Professor Gill Livingston, University College London

As a doctor researcher within UCL psychiatry, I am concerned with what works to help people with dementia and their families and to generate and help implement research which makes a difference to future dementia challenges.

Professor Gill Livingston, University College London

Thursday 3rd August 2017

As a doctor researcher within UCL psychiatry, I am concerned with what works to help people with dementia and their families and to generate and help implement research which makes a difference to future dementia challenges. So I was delighted to be asked by The Lancet, an internationally prominent medical journal, to lead a commission and to be able to choose commissioners who were experts in the field. Our recommendations should be used for the benefit of people with dementia and their relatives.

Dementia - Potentially modifiable or not?

The Lancet initiative was because they thought that the evidence about what to do in dementia was an important and neglected area. Currently, nearly 50 million people live with dementia worldwide, with this figure projected to increase to 132 million by 2050.  Dementia occurs mainly in the over 65s and the increase in numbers is therefore largely driven by increased longevity resulting from the welcome reduction in premature mortality.  The cost of caring for people with dementia is over US$800 billion per year globally, and expected to rise to US$2 trillion by 2030

I chose leading researchers from the literature on dementia and recommendations from those whom I initially asked. I wanted people from different disciplines and different countries. Everybody I asked thought it was a good idea, and wanted to participate.  We had members from psychiatry, neurology, geriatric medicine, gerontology, epidemiology, public health, psychology and statistics.

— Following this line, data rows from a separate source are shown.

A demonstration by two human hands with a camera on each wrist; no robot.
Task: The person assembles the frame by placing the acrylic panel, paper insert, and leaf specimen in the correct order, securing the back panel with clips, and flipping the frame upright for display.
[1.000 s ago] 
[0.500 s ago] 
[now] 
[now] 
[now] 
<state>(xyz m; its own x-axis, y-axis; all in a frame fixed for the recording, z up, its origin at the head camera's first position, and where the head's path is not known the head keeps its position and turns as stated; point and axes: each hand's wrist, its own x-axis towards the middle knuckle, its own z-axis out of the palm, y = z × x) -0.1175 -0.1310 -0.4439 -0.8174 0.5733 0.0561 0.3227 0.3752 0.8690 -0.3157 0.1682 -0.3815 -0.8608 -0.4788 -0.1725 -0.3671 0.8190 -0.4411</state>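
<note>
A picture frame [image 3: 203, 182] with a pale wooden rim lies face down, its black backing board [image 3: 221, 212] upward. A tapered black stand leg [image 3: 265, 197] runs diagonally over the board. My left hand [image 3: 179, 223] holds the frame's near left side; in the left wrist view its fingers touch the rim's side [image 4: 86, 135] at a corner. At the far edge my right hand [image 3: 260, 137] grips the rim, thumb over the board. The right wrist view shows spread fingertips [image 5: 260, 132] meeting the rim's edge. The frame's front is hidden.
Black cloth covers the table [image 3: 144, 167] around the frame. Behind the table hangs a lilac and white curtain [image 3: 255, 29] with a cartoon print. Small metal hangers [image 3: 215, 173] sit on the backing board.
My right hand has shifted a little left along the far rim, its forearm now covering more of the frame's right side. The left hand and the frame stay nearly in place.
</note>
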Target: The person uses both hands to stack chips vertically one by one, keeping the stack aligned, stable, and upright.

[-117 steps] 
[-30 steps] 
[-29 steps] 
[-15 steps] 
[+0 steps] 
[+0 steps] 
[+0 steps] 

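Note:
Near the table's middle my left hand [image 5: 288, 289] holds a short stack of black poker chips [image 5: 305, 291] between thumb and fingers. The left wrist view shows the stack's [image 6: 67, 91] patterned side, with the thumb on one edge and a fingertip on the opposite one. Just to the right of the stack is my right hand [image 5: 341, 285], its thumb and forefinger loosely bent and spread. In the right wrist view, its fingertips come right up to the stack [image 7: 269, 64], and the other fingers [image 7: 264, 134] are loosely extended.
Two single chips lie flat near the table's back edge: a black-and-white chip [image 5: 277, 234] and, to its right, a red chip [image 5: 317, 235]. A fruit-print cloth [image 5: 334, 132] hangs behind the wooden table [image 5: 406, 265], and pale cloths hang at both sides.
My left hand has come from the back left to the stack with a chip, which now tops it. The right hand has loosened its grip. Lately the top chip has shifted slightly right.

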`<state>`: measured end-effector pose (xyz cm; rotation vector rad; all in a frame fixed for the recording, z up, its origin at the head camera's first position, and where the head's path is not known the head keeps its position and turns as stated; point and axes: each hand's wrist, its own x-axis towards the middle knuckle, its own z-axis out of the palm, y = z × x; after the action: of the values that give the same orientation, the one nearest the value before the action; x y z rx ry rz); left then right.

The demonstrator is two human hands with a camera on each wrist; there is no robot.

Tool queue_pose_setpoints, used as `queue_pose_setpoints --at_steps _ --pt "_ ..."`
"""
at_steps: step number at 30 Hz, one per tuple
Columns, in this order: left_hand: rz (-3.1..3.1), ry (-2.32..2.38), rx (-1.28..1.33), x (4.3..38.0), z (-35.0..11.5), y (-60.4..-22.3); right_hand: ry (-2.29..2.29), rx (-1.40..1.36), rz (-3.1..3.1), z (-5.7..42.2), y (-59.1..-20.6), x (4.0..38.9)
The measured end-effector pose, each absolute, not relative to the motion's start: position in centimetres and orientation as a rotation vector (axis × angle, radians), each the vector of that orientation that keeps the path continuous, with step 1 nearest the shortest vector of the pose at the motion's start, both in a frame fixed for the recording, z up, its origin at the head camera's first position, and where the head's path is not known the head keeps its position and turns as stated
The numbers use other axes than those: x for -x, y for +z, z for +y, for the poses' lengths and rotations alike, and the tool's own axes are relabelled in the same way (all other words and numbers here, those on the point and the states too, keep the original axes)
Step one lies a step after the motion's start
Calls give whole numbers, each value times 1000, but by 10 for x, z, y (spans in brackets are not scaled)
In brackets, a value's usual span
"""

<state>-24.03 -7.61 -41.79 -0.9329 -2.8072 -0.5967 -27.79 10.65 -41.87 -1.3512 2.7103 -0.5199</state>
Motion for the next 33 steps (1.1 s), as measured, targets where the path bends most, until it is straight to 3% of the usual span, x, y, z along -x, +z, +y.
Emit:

Overall there were 24 experts from a wide range of disciplines, assessing the evidence, undertaking new research, and generating evidence-based recommendations.  The Lancet Commission on Dementia Prevention, Intervention and Care, which is the full name presented its recommendations on July 20 this year at Alzheimer’s Association  International  Conference (AAIC).

We intend that the recommendations from the commission should influence individual clinicians, policy makers and public health. The goal is to achieve effective and fair dementia care, prevent dementia and reduce the symptoms of people with dementia and help their families cope.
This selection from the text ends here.